▶ [TASK REQUIREMENTS] Lines containing the word "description" are to be copied from the data below.

**** SUPPLIED MATERIAL ****

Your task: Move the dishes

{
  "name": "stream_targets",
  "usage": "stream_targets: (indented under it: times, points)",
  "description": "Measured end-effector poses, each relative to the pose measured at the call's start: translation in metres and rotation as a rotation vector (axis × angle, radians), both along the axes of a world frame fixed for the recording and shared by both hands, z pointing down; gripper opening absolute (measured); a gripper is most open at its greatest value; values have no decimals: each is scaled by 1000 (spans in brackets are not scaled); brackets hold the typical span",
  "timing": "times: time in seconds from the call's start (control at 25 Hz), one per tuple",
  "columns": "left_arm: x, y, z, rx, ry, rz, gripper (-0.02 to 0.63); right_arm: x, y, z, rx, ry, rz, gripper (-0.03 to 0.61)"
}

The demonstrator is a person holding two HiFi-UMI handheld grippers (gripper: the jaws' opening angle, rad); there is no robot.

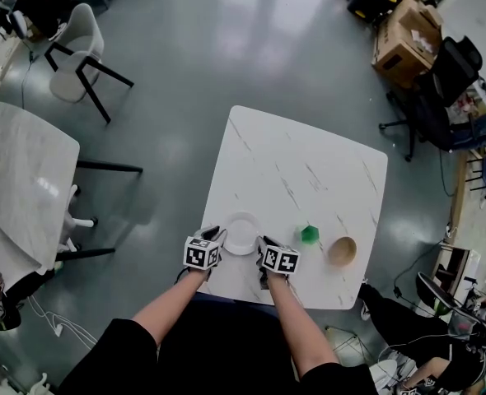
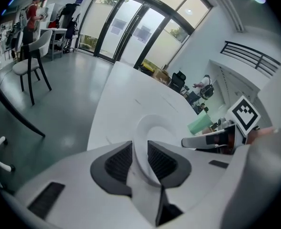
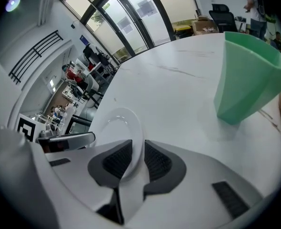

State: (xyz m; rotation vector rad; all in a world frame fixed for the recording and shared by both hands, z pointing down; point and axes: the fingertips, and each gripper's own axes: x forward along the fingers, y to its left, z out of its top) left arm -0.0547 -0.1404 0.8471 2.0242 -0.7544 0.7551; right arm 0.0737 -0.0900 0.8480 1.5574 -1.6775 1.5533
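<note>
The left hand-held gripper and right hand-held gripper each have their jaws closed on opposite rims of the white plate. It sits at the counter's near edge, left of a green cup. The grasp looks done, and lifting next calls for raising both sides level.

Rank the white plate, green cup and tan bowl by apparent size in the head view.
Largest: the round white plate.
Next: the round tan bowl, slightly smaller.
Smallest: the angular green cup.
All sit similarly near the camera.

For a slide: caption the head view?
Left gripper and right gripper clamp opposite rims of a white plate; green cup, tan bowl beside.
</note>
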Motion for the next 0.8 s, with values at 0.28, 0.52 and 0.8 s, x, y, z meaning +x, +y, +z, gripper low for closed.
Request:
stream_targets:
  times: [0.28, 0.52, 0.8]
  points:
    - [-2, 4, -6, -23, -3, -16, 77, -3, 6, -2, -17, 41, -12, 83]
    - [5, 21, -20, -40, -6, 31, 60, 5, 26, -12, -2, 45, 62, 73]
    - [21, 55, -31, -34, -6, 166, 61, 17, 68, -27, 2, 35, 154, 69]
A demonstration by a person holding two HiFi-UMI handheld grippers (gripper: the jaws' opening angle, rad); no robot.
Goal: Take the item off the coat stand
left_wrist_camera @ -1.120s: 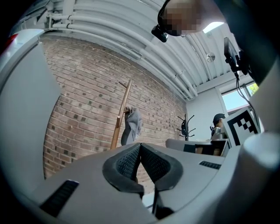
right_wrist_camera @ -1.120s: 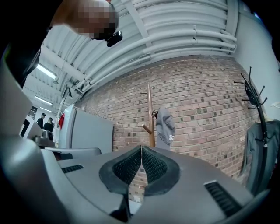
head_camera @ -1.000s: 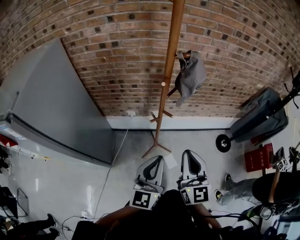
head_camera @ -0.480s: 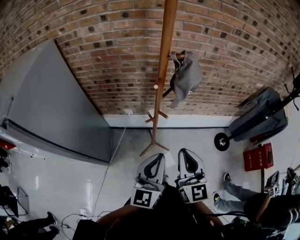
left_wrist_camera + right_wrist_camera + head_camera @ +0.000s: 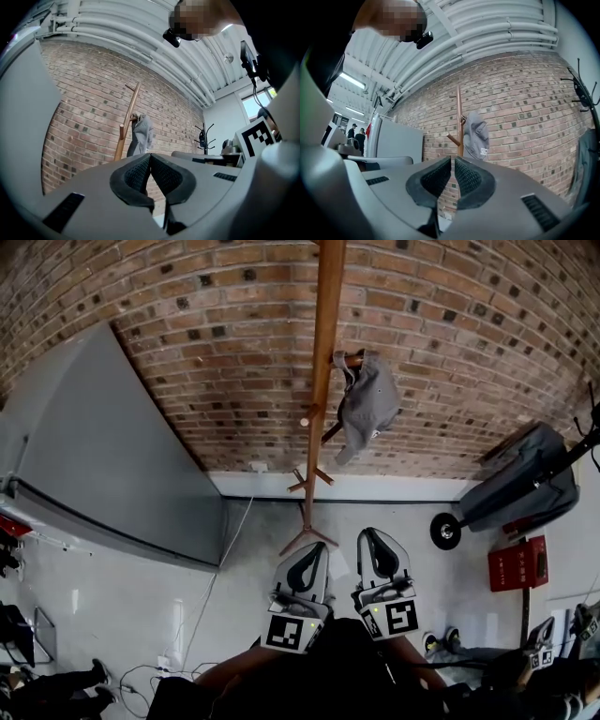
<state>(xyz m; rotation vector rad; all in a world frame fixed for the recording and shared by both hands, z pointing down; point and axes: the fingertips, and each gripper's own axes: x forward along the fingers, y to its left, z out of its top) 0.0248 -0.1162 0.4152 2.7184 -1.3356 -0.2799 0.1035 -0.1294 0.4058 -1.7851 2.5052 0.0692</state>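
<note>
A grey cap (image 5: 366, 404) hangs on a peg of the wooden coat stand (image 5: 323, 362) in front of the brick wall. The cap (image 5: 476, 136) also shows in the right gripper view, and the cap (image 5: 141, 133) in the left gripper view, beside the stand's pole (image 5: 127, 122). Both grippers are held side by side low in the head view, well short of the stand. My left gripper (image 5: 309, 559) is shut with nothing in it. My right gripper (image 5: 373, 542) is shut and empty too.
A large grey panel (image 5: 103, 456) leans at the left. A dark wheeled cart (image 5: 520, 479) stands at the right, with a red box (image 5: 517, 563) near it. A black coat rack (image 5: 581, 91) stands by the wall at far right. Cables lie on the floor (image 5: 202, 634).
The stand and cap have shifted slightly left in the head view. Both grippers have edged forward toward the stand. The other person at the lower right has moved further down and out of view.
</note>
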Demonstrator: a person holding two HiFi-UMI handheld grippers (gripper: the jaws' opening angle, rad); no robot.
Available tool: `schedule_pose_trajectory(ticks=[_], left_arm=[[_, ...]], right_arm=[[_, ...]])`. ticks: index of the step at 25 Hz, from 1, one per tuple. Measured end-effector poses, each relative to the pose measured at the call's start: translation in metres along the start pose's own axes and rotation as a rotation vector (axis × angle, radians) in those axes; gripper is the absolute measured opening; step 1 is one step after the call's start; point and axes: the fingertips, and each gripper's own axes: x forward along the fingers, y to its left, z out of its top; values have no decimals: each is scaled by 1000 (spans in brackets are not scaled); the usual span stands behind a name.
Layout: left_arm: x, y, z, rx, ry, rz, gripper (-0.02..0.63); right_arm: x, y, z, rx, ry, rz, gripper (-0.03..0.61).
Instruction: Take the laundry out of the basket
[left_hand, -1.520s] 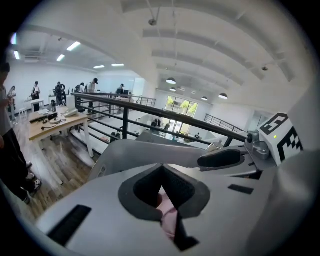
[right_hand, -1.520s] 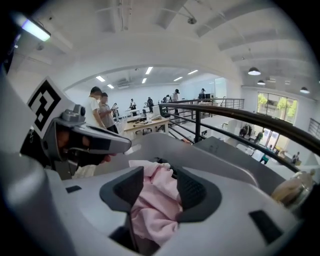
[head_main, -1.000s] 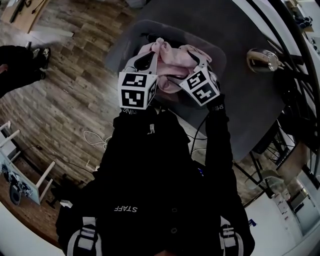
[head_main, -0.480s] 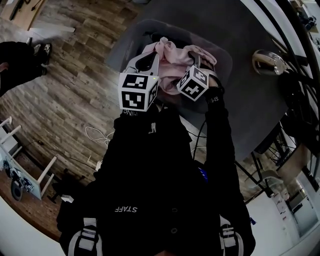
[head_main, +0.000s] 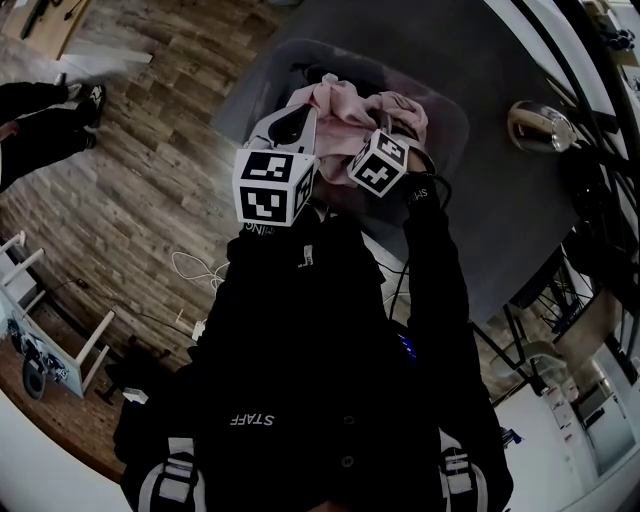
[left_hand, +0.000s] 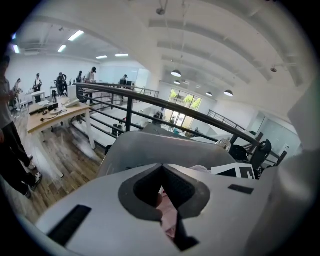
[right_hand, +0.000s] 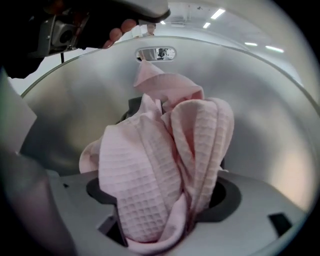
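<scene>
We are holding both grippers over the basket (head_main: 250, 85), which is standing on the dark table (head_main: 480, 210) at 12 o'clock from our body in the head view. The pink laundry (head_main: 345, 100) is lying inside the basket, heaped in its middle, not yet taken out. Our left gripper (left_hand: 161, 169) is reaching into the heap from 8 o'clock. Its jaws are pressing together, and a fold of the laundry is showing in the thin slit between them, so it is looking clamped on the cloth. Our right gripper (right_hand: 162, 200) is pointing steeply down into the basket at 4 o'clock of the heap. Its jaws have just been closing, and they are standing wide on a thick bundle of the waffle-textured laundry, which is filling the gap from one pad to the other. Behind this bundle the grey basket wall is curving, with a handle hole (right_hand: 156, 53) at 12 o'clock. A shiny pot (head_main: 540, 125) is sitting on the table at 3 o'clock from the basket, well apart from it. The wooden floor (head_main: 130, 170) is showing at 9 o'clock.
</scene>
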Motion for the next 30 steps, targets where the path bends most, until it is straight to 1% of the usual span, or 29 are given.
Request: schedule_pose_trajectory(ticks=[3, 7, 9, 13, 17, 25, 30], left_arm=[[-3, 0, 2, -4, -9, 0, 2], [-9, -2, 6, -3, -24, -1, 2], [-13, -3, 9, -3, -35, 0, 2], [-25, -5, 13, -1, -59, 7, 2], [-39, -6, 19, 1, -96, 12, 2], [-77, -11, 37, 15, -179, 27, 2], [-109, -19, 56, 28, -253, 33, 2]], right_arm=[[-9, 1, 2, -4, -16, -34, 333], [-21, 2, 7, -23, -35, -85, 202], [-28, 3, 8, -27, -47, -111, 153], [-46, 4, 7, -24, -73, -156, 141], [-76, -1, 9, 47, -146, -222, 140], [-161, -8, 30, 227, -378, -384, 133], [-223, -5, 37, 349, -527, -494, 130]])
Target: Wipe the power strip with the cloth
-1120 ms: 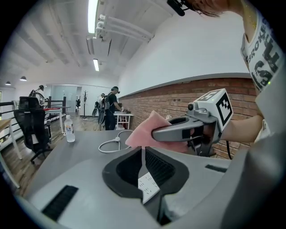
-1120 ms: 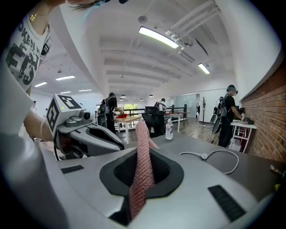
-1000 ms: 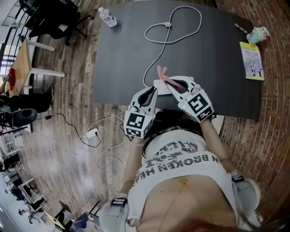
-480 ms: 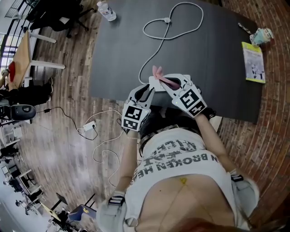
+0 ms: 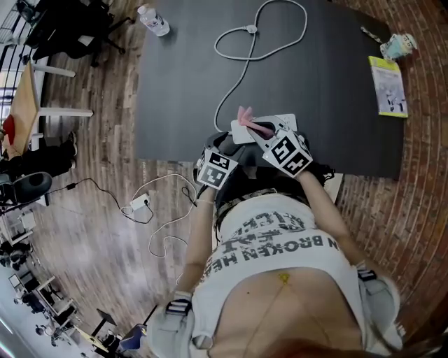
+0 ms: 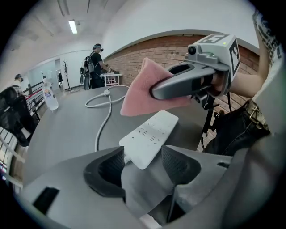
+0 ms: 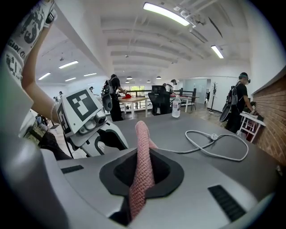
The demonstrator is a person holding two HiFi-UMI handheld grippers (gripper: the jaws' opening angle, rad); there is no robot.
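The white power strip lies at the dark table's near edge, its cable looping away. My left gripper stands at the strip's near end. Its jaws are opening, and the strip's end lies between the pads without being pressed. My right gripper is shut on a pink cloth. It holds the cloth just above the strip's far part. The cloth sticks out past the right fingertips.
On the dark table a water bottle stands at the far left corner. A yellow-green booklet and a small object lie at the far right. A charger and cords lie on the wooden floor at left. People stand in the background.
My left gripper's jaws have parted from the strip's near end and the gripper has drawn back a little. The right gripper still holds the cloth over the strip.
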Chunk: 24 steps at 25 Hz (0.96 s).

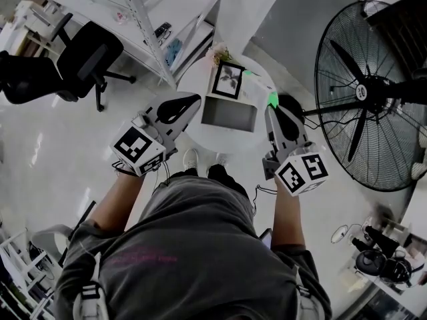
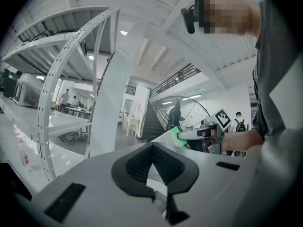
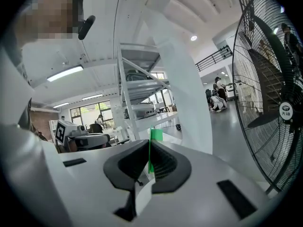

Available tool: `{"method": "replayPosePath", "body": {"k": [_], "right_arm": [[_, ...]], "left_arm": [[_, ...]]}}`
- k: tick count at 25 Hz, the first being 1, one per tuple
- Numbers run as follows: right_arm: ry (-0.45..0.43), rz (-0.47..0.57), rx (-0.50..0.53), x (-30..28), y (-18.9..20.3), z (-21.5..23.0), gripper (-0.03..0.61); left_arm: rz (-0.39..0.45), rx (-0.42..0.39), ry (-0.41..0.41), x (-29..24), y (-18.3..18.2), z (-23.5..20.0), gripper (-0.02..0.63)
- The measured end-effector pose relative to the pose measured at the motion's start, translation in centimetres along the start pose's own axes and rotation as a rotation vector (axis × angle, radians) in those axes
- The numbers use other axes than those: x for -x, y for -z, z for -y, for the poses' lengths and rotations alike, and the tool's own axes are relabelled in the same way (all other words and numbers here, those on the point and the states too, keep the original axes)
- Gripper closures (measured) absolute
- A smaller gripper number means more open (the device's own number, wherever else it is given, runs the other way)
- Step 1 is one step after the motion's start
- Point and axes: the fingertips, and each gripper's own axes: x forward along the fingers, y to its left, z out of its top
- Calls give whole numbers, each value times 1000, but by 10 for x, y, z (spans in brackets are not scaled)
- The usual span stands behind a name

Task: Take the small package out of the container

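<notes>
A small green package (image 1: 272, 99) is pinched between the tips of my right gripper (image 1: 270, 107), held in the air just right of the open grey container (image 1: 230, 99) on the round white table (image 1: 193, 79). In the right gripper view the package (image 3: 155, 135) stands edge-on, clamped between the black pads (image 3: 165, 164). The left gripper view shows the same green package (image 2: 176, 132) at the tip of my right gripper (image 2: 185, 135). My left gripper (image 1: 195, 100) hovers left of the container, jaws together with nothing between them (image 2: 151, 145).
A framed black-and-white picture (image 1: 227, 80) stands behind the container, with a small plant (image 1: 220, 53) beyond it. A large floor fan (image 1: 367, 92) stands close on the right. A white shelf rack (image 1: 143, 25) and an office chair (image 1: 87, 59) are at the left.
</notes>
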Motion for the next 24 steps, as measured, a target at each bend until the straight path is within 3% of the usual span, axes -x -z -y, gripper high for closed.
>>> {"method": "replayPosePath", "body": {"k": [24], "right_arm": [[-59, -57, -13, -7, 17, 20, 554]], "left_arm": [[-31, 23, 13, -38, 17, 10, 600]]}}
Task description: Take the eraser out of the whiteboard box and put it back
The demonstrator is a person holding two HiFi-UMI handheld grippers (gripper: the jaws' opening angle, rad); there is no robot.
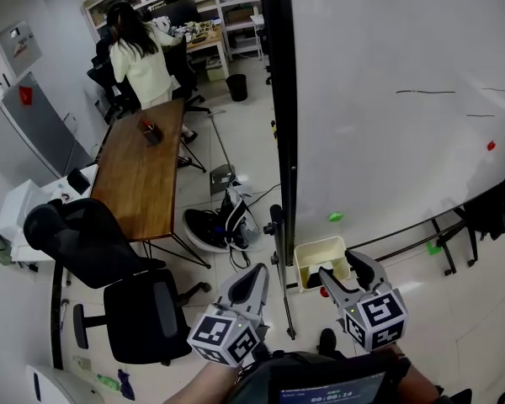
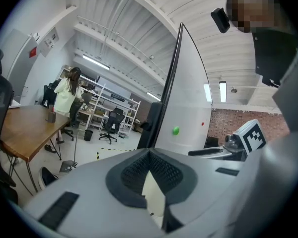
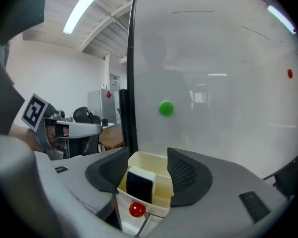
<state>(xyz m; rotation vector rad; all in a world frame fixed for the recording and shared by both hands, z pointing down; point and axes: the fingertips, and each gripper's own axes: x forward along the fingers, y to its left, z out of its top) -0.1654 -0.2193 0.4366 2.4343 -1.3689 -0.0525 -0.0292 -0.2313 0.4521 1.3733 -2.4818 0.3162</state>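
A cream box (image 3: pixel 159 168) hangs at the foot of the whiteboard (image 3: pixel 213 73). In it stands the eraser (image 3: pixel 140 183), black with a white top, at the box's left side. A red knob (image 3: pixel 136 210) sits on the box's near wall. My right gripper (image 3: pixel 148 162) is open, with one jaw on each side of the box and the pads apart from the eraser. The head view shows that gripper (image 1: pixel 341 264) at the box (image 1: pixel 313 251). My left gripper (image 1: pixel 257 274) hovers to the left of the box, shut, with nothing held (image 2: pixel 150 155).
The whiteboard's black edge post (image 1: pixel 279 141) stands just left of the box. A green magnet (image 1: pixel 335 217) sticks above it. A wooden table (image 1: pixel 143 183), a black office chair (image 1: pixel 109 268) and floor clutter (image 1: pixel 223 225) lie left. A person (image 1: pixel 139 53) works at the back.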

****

▶ [OUTPUT OF THE TASK]
  "description": "Measured end-effector poses, each relative to the pose measured at the call's start: translation in metres and rotation as a rotation vector (axis × angle, radians), both along the axes of a world frame fixed for the recording and shared by both hands, z pointing down; gripper opening absolute (measured); a gripper is most open at its greatest value; values have no decimals: each is scaled by 1000 (spans in brackets are not scaled); brackets hold the typical span",
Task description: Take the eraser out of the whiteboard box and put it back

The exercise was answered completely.